Alesso di
Baldovinetti
Baldovinetti
was born in Florence to a family of a rich merchant. In 1448 he was
registered as a member of the Guild of St. Luke: "Alesso di
Baldovinetti, dipintore."
He was a follower
of the group of scientific realists and naturalists in art which
included Andrea del Castagno, Paolo Uccello and Domenico Veneziano.
Tradition says that he assisted in the decorations of the church of
S. Egidio, however no records confirm this. These decoration were
carried out during the years 1441—1451 by Domenico Veneziano and in
conjunction with Andrea del Castagno. That he was commissioned to
complete the series at a later date (1460) is certain.
In 1462 Alesso was
employed to paint the great fresco of the Annunciation in the
cloister of the Annunziata basilica. The remains as we see them give
evidence of the artist's power both of imitating natural detail with
minute fidelity and of spacing his figures in a landscape with a
large sense of air and distance; and they amply verify two separate
statements of Vasari concerning him: that "he delighted in drawing
landscapes from nature exactly as they are, whence we see in his
paintings rivers; bridges, rocks, plants, fruits, roads, fields,
cities, exercise grounds, and an infinity of other such things," and
that he was an inveterate experimentalist in technical matters.
His favourite
method in wall-painting was to lay in his compositions in fresco and
finish them a secco with a mixture of yolk of egg and liquid
varnish. This, says Vasari, was with the view of protecting the
painting from damp; but in course of time the parts executed with
this vehicle scaled away, so that the great secret he hoped to have
discovered turned out a failure. In 1463 he furnished a cartoon of
the Nativity, which was executed in tarsia by Giuliano de Maiano in
the sacristy of the cathedral and still exists. From 1466 date the
groups of four Evangelists and four Fathers of the Church in fresco,
together with the Annunciation on an oblong panel, which still
decorate the Portuguese chapel in the basilica of San Miniato, and
are given in error by Vasari to Piero Pollaiuolo. A fresco of the
risen Christ between angels inside a Holy Sepulchre in the chapel of
the Rucellai family, also still existing, belongs to 1467.
In 1471 Alesso
undertook important works for tile church of Santa Trìnita on the
commission of Bongianni Gianfigliazzi. First, to paint an
altar-piece of the Virgin and Child with six saints; this was
finished in 1472: next, a series of frescoes from the Old Testament
which was to be completed according to contract within five years,
but actually remained on hand for fully sixteen. In 1497 the
finished series, which contained many portraits of leading
Florentine citizens, was valued at a thousand gold forms by a
committee consisting of Cosimo Rosselli, Benozzo Gozzoli, Perugino
and Filippino Lippi; only some defaced fragments of it now remain.
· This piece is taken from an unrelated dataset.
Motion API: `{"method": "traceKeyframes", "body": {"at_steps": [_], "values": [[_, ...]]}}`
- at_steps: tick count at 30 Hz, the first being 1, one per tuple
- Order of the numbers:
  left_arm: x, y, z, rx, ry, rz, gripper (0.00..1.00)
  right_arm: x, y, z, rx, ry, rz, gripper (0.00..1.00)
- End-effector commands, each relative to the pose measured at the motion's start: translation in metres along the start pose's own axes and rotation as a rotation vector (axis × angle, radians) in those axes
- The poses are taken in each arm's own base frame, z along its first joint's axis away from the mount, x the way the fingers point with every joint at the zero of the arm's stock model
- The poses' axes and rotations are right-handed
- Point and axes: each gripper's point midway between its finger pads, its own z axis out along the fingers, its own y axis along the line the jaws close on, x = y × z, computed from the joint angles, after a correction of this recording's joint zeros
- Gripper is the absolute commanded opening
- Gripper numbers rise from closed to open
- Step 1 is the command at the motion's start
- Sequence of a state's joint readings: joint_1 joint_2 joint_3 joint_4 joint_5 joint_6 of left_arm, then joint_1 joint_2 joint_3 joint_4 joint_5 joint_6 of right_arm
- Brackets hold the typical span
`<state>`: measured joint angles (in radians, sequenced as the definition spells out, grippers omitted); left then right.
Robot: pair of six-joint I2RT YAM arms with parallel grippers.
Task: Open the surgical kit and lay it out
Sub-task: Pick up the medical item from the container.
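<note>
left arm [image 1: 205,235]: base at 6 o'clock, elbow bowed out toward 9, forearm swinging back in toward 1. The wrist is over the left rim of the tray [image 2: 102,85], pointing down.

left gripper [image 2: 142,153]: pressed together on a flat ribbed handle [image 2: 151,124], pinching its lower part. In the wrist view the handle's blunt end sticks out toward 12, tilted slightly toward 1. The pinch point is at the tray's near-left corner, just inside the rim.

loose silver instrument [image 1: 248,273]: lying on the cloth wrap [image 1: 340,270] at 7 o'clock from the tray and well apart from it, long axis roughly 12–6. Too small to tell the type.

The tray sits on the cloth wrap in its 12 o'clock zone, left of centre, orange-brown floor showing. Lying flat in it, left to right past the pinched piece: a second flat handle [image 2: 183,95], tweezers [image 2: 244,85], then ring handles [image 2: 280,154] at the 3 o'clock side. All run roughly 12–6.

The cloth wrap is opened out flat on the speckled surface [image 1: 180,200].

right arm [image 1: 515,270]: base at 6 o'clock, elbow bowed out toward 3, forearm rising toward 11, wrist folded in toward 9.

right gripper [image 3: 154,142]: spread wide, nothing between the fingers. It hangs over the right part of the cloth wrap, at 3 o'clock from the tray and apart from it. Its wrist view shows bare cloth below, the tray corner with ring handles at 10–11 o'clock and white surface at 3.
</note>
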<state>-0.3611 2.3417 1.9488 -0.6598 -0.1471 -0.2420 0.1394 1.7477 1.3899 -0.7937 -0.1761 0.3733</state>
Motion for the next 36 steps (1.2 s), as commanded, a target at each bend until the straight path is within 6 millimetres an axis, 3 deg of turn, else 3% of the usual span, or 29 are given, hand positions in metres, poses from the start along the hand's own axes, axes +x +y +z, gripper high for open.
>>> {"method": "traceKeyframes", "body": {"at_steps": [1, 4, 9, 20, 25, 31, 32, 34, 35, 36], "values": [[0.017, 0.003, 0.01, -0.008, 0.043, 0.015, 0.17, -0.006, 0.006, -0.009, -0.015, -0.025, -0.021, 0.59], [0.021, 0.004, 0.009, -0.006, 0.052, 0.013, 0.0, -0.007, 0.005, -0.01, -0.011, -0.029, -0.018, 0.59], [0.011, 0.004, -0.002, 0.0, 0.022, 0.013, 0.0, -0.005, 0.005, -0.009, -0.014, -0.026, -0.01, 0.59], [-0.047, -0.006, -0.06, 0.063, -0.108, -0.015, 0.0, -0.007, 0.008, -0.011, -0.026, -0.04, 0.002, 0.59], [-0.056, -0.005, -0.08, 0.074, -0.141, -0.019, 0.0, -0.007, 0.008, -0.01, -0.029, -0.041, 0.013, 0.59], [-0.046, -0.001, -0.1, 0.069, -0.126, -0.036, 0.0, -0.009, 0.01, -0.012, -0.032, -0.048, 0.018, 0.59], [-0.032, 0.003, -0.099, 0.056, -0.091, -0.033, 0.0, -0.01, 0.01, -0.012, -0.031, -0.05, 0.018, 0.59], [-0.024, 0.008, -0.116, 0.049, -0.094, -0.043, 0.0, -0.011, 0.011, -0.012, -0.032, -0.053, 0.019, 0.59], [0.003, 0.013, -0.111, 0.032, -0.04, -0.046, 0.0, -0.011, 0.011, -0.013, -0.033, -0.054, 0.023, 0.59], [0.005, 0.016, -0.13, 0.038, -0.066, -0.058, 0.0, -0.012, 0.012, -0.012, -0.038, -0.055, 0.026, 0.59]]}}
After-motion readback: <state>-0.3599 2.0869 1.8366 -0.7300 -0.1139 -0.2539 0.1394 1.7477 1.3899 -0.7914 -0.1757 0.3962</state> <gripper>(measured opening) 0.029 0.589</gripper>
Meanwhile Alessio had been much occupied with other technical
pursuits and researches apart from painting. He was regarded by his
contemporaries as the one craftsman who had rediscovered and fully
understood the long disused art of mosaic, and was employed
accordingly between 1481 and 1483 to repair the mosaics over the
door of the church of S. Miniato, as well as several of those both
within and without the baptistery of the cathedral. He died at in
the hospital San Paolo, August 29, 1409, and was buried in San
Lorenzo.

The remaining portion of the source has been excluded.